If you could make a deal with the devil and sell your soul to bring back a lost love one would you??
I would, I'd go back to May 4th 1993.......
The saying time heals all wounds, well it isn't true it seems the older I get the more it hurts that I don't have him in my life. Daddy I love you and I miss you so much! I wish I could go back in time and some how talk you into not getting on that bull. I'd tell you about much I need you and how much everyone would miss you if you got on that bull. You were loved so very much by everyone who met you Its been 17 years since that tragic day. But we all know you've been watching over us. I have dreams about you playing with me when i'm just a tot and i like to think your sending me the dreams to show me that your always watching over me.

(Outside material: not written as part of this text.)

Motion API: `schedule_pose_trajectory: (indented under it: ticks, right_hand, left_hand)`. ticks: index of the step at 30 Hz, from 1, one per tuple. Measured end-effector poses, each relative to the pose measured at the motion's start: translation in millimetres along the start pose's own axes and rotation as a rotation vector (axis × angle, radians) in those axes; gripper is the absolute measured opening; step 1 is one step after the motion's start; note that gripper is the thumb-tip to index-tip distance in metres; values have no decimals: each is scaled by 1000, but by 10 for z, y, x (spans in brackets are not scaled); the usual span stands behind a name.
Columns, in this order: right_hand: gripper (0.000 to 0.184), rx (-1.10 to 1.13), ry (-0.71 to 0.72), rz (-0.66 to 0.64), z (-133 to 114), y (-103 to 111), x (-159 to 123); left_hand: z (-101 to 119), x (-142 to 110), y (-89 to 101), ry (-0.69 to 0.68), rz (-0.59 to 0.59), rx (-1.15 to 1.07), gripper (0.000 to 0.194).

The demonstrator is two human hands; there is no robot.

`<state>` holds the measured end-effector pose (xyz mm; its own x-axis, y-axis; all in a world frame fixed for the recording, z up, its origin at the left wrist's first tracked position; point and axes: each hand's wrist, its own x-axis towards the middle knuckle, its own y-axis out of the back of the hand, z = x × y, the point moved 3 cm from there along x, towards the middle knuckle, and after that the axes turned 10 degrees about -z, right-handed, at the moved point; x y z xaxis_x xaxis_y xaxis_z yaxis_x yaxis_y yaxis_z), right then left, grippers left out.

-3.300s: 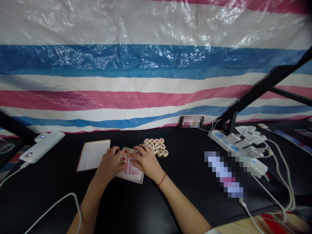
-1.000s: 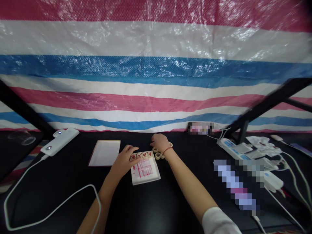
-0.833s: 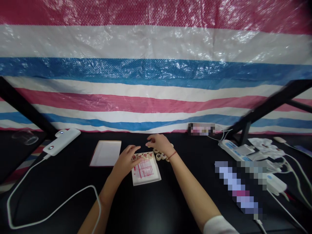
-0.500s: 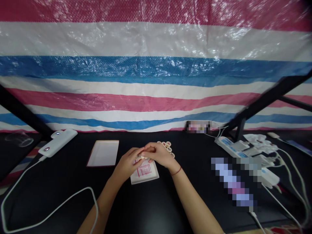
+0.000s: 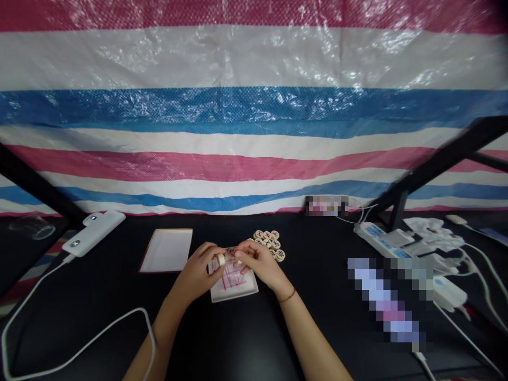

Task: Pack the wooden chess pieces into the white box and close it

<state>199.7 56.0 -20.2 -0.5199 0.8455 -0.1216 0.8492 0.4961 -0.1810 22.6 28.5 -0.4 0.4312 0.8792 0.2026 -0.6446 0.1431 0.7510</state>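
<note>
My left hand (image 5: 200, 269) is closed, thumb and fingers pinching a cream xiangqi piece (image 5: 220, 259) on edge above a shallow white box (image 5: 234, 296). Pink grid lines mark a sheet (image 5: 237, 279) lying in that box. Over the box's far right corner, my right hand (image 5: 260, 264) is closed too, with a pale round xiangqi piece (image 5: 238, 260) partly visible under its fingers. Beyond the right hand, a cluster of several xiangqi pieces (image 5: 275, 244) lies flat on the table, with red and black characters; the hand hides some of them.
An upturned box lid (image 5: 166, 251) with a white inside lies left of my hands. A white device (image 5: 93, 233) at far left trails a cable (image 5: 79, 360) across my left forearm. On the right are a power strip (image 5: 381, 238), plugs and a blurred-out phone-like object (image 5: 384, 299).
My hands have drawn apart slightly, where their fingertips were together over the box. A piece now shows in the left hand's pinch, and more of the cluster is visible.
</note>
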Motion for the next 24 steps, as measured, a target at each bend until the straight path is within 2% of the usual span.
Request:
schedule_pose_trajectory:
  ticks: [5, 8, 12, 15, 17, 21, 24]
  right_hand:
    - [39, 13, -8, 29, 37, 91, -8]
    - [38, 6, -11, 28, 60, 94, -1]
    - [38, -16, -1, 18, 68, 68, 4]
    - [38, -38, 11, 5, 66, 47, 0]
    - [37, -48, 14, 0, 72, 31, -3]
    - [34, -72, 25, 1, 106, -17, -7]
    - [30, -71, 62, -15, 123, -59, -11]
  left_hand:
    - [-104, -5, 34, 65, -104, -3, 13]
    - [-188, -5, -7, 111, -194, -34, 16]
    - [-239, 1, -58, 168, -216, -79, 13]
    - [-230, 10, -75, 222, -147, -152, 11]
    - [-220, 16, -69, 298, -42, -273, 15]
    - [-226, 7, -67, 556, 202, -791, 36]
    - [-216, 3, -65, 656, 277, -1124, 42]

I know it was you that saved me the day that I broke my head practicing to barrel race everyone thought I'd end up with brain damage but you were watching over me and protecting me. You are my angel and I love that your my daddy. Your my hero and I love you so much and I miss you. You were so brave and strong you made so many people laugh and smile in life and in death cause they think back on the memories they were left with and death seems a little brighter cause we know we'll be up in the clouds with the man we miss so dearly. I cry so much thinking about how you left the world and I would leave here early if it meant that I could spend forever in the clouds talking to the man that made my life possible. Daddy I love you and I will never forget you.